We should decide whether to actually sort in parallel based on the comparator cost and the data size. The system currently has no information on comparator cost: bt*cmp (and indeed almost all built-in functions) all have procost=1, but bttextcmp is at least 1000x slower than btint4cmp. Let's improve the procost estimates of all core B-tree and hash operators. This will have other benefits, but we will need to be cognizant of the risk of upsetting setups that have tuned cpu_operator_cost based on the present situation.
The choice of whether to parallelize can probably be made a manner similar to the choice to do an external sort: the planner guesses the outcome for costing purposes, but the actual decision is made at execution time. The planner would determine a tuple count cutoff at which parallelism becomes favorable, and tuplesort would check that to establish its actual decision.

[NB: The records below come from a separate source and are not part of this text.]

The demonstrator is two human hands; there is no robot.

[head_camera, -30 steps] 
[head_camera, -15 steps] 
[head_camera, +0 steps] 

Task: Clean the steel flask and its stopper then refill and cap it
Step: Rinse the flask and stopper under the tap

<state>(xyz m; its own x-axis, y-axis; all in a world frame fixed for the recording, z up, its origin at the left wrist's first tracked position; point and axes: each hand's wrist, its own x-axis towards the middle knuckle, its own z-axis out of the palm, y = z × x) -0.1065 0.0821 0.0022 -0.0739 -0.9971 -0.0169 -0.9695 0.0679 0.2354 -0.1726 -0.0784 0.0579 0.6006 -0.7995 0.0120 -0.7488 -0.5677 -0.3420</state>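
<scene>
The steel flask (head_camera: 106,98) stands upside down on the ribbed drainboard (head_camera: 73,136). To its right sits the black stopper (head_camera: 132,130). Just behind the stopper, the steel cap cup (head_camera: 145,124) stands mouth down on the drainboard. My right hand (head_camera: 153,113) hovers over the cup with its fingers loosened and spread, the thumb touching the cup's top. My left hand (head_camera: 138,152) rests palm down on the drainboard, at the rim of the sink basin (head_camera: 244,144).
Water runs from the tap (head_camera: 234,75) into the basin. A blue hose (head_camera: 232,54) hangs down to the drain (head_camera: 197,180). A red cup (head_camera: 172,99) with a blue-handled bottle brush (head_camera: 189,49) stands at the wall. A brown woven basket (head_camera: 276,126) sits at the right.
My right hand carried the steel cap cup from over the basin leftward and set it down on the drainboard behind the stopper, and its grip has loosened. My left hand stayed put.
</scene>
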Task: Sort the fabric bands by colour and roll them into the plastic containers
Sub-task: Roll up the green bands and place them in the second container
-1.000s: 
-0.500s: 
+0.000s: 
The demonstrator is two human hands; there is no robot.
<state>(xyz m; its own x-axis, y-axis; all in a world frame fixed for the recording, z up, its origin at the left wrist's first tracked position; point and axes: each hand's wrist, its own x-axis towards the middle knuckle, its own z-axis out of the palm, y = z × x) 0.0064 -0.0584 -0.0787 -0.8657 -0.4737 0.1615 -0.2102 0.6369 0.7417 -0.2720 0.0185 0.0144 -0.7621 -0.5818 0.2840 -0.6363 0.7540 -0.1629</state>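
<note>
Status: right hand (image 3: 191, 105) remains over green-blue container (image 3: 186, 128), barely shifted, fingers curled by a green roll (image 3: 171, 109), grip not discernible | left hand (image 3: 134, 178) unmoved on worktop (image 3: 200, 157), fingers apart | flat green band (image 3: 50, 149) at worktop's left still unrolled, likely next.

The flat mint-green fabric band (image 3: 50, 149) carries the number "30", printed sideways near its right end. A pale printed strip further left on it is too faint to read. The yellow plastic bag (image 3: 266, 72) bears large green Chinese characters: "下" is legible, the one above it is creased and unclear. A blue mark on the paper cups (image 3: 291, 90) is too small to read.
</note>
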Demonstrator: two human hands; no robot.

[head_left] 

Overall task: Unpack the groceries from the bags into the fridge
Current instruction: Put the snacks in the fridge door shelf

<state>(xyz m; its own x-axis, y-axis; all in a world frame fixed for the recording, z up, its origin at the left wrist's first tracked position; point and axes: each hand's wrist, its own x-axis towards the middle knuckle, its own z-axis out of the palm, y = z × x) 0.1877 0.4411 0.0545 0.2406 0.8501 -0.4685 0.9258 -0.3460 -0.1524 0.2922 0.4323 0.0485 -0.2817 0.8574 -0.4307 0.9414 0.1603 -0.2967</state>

It probably crossovers my problem consciousness to off-load CPU bounds
workloads; that I partially tried to implement on writable foreign table feature.
Not only sorting stuff, I think it may be worthful to have capability to push
heavy workload (like sort, aggregate or complex target-list) out external
computing resources.
However, I doubt whether the decision to parallelize should be done in
execution time, rather than plan stage. For example, in case when we
have enough number of records and 10-core multiprocessor, the wise
plan may take parallel data load by 10-processors, partial-sort by 10-
processors individually, then merge-sort. It needs fundamental different
tree structure from the traditional single-processors based plan-tree.
So, it seems to me we should take an enhancement to allow to inject
plan-tree special purpose parallel processing plan node.